Mid-major basketball teams also face significant disadvantages when it comes to resources to spend on recruiting, marketing, and operations, including coaches' salaries. Mid-major basketball blogger Kyle Whellison, who describes as mid-major any team from a conference where average total spending on men's basketball programs is less than $2 million and average total spending on all athletic programs is less than $20 million, notes that teams from major conferences win games against teams from mid-major conferences roughly 84 percent of the time.

In unusual cases, teams may have reputations as mid-majors even if they participate in major conference.
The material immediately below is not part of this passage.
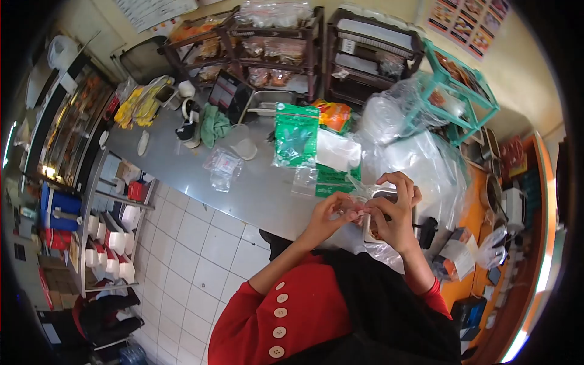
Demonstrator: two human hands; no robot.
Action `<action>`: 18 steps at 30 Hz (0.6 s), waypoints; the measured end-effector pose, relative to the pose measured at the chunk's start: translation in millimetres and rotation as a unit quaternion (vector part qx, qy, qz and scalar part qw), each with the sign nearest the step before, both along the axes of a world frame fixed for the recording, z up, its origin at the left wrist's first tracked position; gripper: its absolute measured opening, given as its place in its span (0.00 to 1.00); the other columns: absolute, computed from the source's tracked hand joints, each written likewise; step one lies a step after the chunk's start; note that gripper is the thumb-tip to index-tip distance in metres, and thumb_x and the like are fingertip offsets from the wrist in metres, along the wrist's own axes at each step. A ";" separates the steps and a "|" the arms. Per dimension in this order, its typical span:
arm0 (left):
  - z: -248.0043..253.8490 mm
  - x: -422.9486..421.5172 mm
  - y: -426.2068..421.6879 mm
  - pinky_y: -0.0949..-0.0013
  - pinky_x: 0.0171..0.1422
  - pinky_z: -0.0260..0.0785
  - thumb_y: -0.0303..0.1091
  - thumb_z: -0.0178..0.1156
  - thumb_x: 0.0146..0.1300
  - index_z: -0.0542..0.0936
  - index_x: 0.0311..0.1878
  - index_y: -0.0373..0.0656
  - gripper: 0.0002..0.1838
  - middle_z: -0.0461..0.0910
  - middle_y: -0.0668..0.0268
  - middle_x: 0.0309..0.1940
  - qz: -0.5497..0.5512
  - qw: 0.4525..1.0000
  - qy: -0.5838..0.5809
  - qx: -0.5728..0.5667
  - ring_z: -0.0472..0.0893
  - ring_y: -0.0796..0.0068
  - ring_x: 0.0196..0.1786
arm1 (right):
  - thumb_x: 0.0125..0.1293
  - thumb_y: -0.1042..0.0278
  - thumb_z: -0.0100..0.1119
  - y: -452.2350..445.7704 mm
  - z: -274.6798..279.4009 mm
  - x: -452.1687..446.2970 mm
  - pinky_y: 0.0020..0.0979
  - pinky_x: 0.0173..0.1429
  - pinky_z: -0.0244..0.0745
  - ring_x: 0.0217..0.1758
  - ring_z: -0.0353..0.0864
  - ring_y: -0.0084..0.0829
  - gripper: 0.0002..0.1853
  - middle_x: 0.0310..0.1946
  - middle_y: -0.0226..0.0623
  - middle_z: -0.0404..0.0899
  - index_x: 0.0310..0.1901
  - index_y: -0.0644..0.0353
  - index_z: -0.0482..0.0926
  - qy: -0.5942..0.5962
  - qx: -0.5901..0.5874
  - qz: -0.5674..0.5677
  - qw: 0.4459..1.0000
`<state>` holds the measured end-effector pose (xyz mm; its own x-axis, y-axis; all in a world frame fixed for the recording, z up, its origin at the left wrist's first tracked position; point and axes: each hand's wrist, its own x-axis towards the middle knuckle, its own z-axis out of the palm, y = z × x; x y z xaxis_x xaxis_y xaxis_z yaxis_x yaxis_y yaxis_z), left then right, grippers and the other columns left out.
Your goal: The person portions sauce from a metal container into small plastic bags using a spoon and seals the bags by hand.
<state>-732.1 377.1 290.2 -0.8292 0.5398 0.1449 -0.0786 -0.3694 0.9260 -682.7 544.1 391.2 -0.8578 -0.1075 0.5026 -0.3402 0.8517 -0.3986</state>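
Observation:
My left hand (pixel 336 214) and my right hand (pixel 395 210) meet fingertip to fingertip over the counter's near edge. Both pinch a small clear plastic bag (pixel 360 196), whose contents I cannot make out. Just under my right hand sits a rectangular container (pixel 369 236) with brownish food in it, partly covered by the hand. Beyond the hands lie green printed packets (pixel 296 135) and a white packet (pixel 338 151).
Large clear plastic bags (pixel 420 164) pile up at the right. A steel counter (pixel 182 155) runs left, bearing a green cloth (pixel 214 125), a plastic cup (pixel 243 146) and a tablet (pixel 230 96). Brown crates (pixel 319 48) stack behind; a teal rack (pixel 462 91) stands back right.

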 end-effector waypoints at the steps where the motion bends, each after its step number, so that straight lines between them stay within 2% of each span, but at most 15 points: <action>1: 7.2 -2.7 -9.8 0.73 0.56 0.69 0.26 0.65 0.60 0.73 0.51 0.38 0.17 0.79 0.65 0.44 0.027 1.000 0.011 0.008 0.77 0.78 0.51 | 0.41 0.75 0.66 -7.7 0.6 -9.5 0.45 0.61 0.46 0.61 0.65 0.39 0.11 0.50 0.32 0.70 0.29 0.48 0.83 -0.006 -0.003 0.025 1.000; 4: 13.5 -17.7 -41.1 0.71 0.53 0.72 0.24 0.62 0.62 0.75 0.51 0.35 0.14 0.80 0.62 0.45 0.086 0.996 0.000 0.039 0.79 0.75 0.50 | 0.42 0.73 0.68 -36.9 -6.5 -39.2 0.43 0.60 0.46 0.60 0.66 0.35 0.11 0.51 0.31 0.70 0.30 0.48 0.83 -0.006 -0.024 0.056 0.998; 5: 15.6 -25.3 -51.6 0.71 0.52 0.74 0.23 0.61 0.63 0.75 0.51 0.35 0.13 0.80 0.61 0.45 0.101 0.994 -0.009 0.051 0.79 0.73 0.50 | 0.45 0.74 0.70 -51.1 -6.3 -48.2 0.40 0.59 0.50 0.56 0.70 0.31 0.10 0.47 0.31 0.75 0.32 0.51 0.83 0.004 -0.054 0.049 0.997; 8: 24.9 -47.0 -92.3 0.71 0.50 0.74 0.25 0.61 0.63 0.77 0.47 0.34 0.10 0.81 0.60 0.43 0.154 0.985 -0.050 0.059 0.81 0.72 0.46 | 0.47 0.74 0.71 -99.0 -34.7 -78.1 0.36 0.57 0.55 0.49 0.75 0.30 0.10 0.40 0.32 0.79 0.34 0.55 0.83 0.059 -0.238 -0.020 0.969; 9: 26.9 -54.7 -103.5 0.71 0.50 0.74 0.25 0.62 0.63 0.77 0.46 0.34 0.10 0.81 0.59 0.43 0.178 0.981 -0.041 0.058 0.81 0.72 0.45 | 0.50 0.76 0.71 -118.9 -41.6 -87.5 0.31 0.55 0.58 0.43 0.76 0.29 0.08 0.34 0.33 0.82 0.33 0.60 0.83 0.032 -0.376 -0.032 0.925; 12: 28.5 -77.6 -139.1 0.69 0.51 0.75 0.23 0.61 0.62 0.78 0.45 0.33 0.09 0.81 0.58 0.42 0.233 0.970 -0.023 0.058 0.81 0.71 0.45 | 0.53 0.75 0.70 -156.2 -63.5 -116.0 0.31 0.55 0.59 0.40 0.76 0.27 0.06 0.32 0.32 0.83 0.33 0.61 0.83 -0.084 -0.508 0.011 0.857; 13: 27.0 -85.4 -151.8 0.67 0.52 0.76 0.21 0.61 0.62 0.78 0.45 0.32 0.09 0.81 0.57 0.43 0.238 0.969 -0.019 0.062 0.81 0.70 0.47 | 0.55 0.74 0.70 -169.5 -67.2 -126.6 0.30 0.53 0.59 0.38 0.76 0.26 0.05 0.30 0.32 0.83 0.32 0.62 0.82 -0.088 -0.528 0.012 0.845; 16: 24.8 -112.6 -189.2 0.67 0.51 0.77 0.20 0.61 0.62 0.77 0.46 0.31 0.10 0.80 0.56 0.44 0.233 0.970 -0.003 0.066 0.81 0.69 0.48 | 0.55 0.73 0.70 -205.6 -60.5 -158.7 0.30 0.50 0.58 0.35 0.76 0.25 0.05 0.30 0.32 0.82 0.30 0.61 0.82 -0.059 -0.479 0.039 0.875; 18: 25.8 -130.2 -213.0 0.68 0.51 0.76 0.20 0.62 0.61 0.78 0.46 0.31 0.11 0.81 0.56 0.43 0.224 0.973 -0.012 0.057 0.82 0.70 0.46 | 0.57 0.75 0.67 -224.1 -60.5 -179.2 0.30 0.52 0.60 0.36 0.76 0.26 0.04 0.30 0.34 0.80 0.30 0.63 0.80 -0.008 -0.408 0.060 0.911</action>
<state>-862.3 164.1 316.0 -0.9814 0.1044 0.1608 0.0935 -0.4717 0.8768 -861.8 320.0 330.6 -0.8727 0.2032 0.4441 -0.3992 0.2269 -0.8883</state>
An example of this is Saint Bonaventure, one of the smallest universities in Division I; the Bonnies have been a member of the Atlantic 10 Conference (in which it has been a consistent contender under current coach Mark Schmidt). In 2016, the Bonnies were denied a bid into the NCAA Tournament because of their non-conference schedule; Saint Bonaventure has regularly scheduled rivalry games with the three other Western New York universities in Division I (Buffalo, Canisius and Niagara), all of which are considered mid-majors. Their participation in a major conference, in turn, disqualifies the team from awards and tournament bids (such as the College Insider tournament mentioned above) reserved for mid-majors.